Mr. Dimon, 67, has been head of what is now the largest bank in the United States for nearly two decades, and repeatedly brushed off suggestions that he might step aside. The specter of his eventual departure, however, hangs over JPMorgan as outsiders question whether he might run for public office or serve in a presidential administration.
In a memo to employees Thursday, JPMorgan muddied the matter further. It said that Daniel Pinto, the bank’s chief operating officer and Mr. Dimon’s deputy, would no longer handle the bank’s daily operations. Mr. Dimon said that he and Mr. Pinto would “continue to jointly manage the company.”

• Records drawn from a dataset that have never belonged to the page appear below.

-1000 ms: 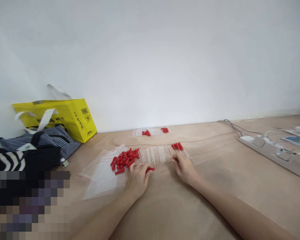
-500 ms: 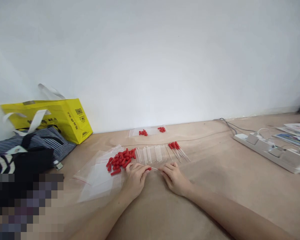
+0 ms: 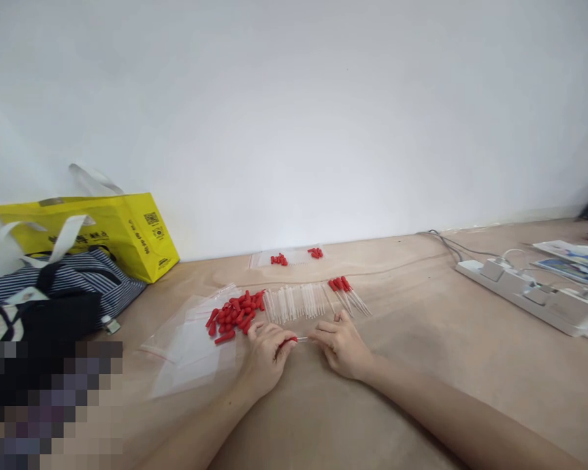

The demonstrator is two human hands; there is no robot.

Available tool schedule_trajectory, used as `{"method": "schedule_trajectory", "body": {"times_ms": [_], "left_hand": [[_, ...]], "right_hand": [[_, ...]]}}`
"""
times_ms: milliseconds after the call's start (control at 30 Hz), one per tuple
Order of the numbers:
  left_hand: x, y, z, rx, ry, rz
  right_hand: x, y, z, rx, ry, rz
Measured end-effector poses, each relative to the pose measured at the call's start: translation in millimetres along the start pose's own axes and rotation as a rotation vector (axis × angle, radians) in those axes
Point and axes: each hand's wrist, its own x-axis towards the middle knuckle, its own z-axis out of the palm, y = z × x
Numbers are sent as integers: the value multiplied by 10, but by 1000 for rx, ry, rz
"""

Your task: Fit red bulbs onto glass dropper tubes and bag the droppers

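My left hand pinches a red rubber bulb between thumb and fingers. From the bulb's right end a thin clear dropper tube runs to my right hand, whose fingertips close on its other end. How deep the tube sits in the bulb is hidden. Just beyond my left hand lies a heap of loose red bulbs on clear plastic bags. Behind both hands is a row of loose clear tubes. Several droppers with red bulbs lie to the right of that row.
Against the wall, a clear bag holds more red bulbs. A yellow bag and a striped bag stand at the left. To the right are a white power strip with plugs and cables, and some printed papers.
Both hands have come slightly nearer to me with the bulb and tube. My right fingertips are a little closer to the bulb, and less of the tube shows between the hands.
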Motion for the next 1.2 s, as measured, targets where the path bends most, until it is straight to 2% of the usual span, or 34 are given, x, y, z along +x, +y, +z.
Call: {"method": "schedule_trajectory", "body": {"times_ms": [200,600,867,1067,1133,1200], "left_hand": [[-11,33,6,15,4,39],[-8,51,-7,15,-53,94],[19,8,-37,-9,-53,26],[21,-32,-89,55,-65,66],[20,-79,-83,82,-26,41],[19,-149,-74,120,61,-38]], "right_hand": [[47,-42,26,-1,11,13],[84,-53,19,53,-60,-18],[98,-36,-22,58,3,-29],[67,25,-74,-74,20,-86],[61,63,-77,-110,21,-39],[67,142,-85,-136,59,114]]}}
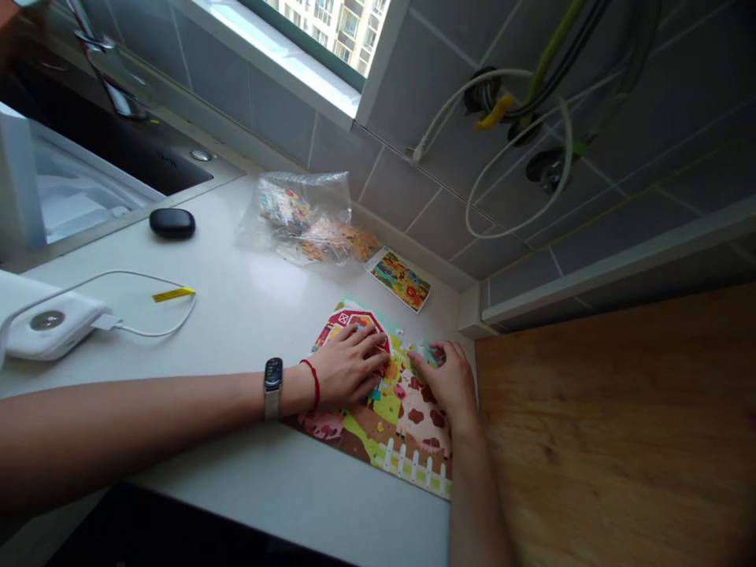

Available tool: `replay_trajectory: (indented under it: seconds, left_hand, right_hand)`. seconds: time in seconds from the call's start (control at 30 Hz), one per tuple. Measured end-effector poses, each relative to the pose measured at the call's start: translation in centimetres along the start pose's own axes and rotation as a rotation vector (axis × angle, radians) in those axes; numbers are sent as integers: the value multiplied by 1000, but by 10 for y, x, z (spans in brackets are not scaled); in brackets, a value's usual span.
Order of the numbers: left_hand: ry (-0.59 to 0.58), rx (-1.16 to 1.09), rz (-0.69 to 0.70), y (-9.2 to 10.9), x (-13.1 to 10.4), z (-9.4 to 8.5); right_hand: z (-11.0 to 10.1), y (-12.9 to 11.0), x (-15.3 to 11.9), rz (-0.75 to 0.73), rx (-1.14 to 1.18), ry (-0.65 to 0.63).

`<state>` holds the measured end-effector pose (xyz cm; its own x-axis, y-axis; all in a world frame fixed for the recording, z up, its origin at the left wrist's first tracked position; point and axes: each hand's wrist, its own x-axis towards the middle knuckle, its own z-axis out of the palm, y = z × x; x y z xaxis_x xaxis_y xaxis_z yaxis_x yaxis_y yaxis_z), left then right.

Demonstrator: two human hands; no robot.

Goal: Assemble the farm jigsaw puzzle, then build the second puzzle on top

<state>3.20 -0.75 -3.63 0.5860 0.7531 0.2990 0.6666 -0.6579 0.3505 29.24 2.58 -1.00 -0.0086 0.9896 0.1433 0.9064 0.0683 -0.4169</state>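
A farm jigsaw puzzle [383,425] with a red barn, a spotted cow and a white fence lies on the white counter. My left hand [348,364] rests flat over the barn area, fingers spread, covering part of the picture. At the puzzle's upper right, my right hand [449,382] pinches a pale green puzzle piece [424,349] between thumb and fingers, beside the cow's head. Whether that piece is seated in its neighbours I cannot tell. A small gap with white counter showing runs along the upper edge near the barn roof.
Behind the puzzle lie a small picture card [400,278] and clear plastic bags [307,220] of loose pieces. To the left are a black oval case [172,224], a white device [53,323] with a cable, and a sink [177,177]. A wooden surface [614,425] borders the counter's right edge.
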Motion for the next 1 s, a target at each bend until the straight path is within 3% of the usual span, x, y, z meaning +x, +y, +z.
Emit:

Mr. Pinto’s former responsibilities will be split by Jennifer Piepszak and Troy Rohrbaugh, who will serve as co-chief executives of an expanded commercial and investment bank that brings several lines of the company into one unit. Ms. Piepszak, who co-heads JPMorgan’s massive consumer banking business, has long been seen as a potential candidate for the top job. Mr. Rohrbaugh had been one of the co-heads of the bank’s markets and securities business.
The reshuffle will result in the departure of some executives. Others at the bank will see their roles redefined or be promoted to new ones.
Another senior executive, Marianne Lake, who ran the consumer and community banking unit with Ms. Piepszak, will now become the sole head of that business. Wall Street analysts have long considered Ms. Lake as a potential successor to Mr. Dimon as well.
Mary Erdoes, who runs JPMorgan’s wealth management business and is perhaps the bank’s most public face after Mr. Dimon, will remain in her current role.
Mr. Dimon has a financial incentive to stay in his post a good deal longer. In addition to his annual pay ($36 million in 2023), he is slated to receive an additional bonus if he’s still chief executive in 2026.